My featured painting today is entitled Mr and Mrs Clark and Percy by David Hockney.  Hockney painted this between 1970 and 1971 and it is of the English fashion designer, Ossie Clark, and the textile designer and his then wife Celia Birtwell.  It was painted just after the couple’s wedding at which Hockney, a long term friend of the groom, was the best man.  It was a time when we had just emerged from the Swinging Sixties. She also worked from home designing textiles for Ossie Clark, who would use his skill in cutting and understanding of form, and so together with her knowledge of fabrics and textures they produced haute couture for the emerging ‘sixties culture.  Celia Birtwell acted as Hockney’s muse and model for some time after this painting.

Here before us we have a double-portrait which harks back to a couple of double-portraits I have featured earlier in My Daily Art Display, such as The Arnolfini Portrait by van Eyck (Nov 27th 2010) and Mr and Mrs Andrews by Gainsborough (May 2nd 2011).  However, unlike those paintings, today double-portrait is not awash with symbolism but we still have a chance to interpret what we see.  Ossie Clark, who looks out at us with a somewhat anxious and questioning glance,  is seated, slightly slumped in a tubular chair in a very relaxed posture and standing across from him his Celia Birtwell.  The mere fact that she stands and he is seated could allude to her dominance in the partnership.  They are set apart by the vertical separation of the room’s full length casement window through which we can see a small balustraded balcony.  I wonder if the fact that they are set so much apart was a reference to their independent careers and lives.
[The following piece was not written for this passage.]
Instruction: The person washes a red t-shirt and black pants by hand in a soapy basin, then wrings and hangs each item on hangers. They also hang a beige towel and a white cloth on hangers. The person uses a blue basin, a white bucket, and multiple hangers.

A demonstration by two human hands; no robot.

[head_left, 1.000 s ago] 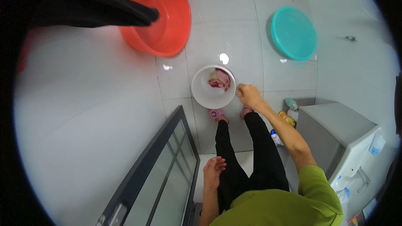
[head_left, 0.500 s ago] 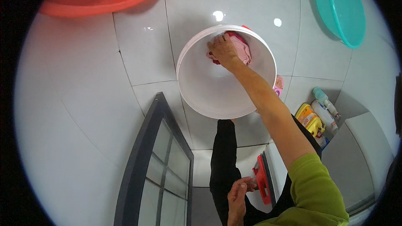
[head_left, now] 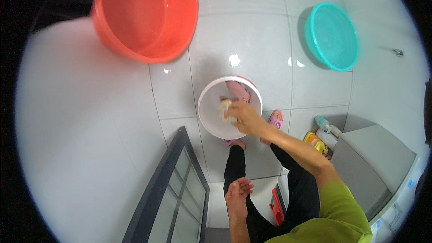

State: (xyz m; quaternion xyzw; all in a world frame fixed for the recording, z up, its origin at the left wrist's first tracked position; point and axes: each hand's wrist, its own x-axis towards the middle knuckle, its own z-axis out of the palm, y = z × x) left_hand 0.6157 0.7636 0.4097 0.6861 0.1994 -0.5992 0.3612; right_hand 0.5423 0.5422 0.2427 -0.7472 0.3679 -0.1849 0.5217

The setting itself, although not devoid of accoutrements, is quite minimalistic and informal,  which is the complete opposite to the way nineteenth century family rooms were depicted in family portraits of that time.  Then it was important that the artist made the viewer aware of the wealth of the people depicted and who often had commissioned the work.  Ornate furniture with rich tapestries and sumptuous clothing were the standard trappings of such works of art and we were left in no doubt with regards the class and wealth of the people depicted. In this painting, despite its lack of ostentatious wealth, we are aware that this is not a room of the poor.  The room, through its muted and plain colouring, gives it a cool feeling but amidst the cooler shades we do have the red in her dress and the blue of his jumper which stand out.  The book with the yellow cover makes an admirable contrast to the pale blue of the table.  On the floor sits a white plastic 60’s telephone.

On the lap of Ossie Clark is the white cat which according to the painting’s title is called Percy.  Actually, although the couple had a cat called Percy, this was their other cat, called Blanche.  So why switch the name of the cat?  One reason could possibly be that the cat, because it is sittings upright on the man’s crotch, should have the slang term for a penis, Percy!!!   Cats were also symbols of infidelity and envy and if we are to believe rumours of the time Clarke was bisexual and had many affairs which eventually lead to the break-up of their marriage three years later in 1974.

On the table we see a vase of white lilies and these flowers symbolise female purity and are often symbolic editions in paintings of the Annunciation.  So was this just a coincidence?  Probably not because at the time of the painting Celia Birtwell was pregnant

The painting is  outstanding and featured in the final 10 of the Greatest Paintings in Britain Vote in 2005 and it was the only work by a living artist to do so.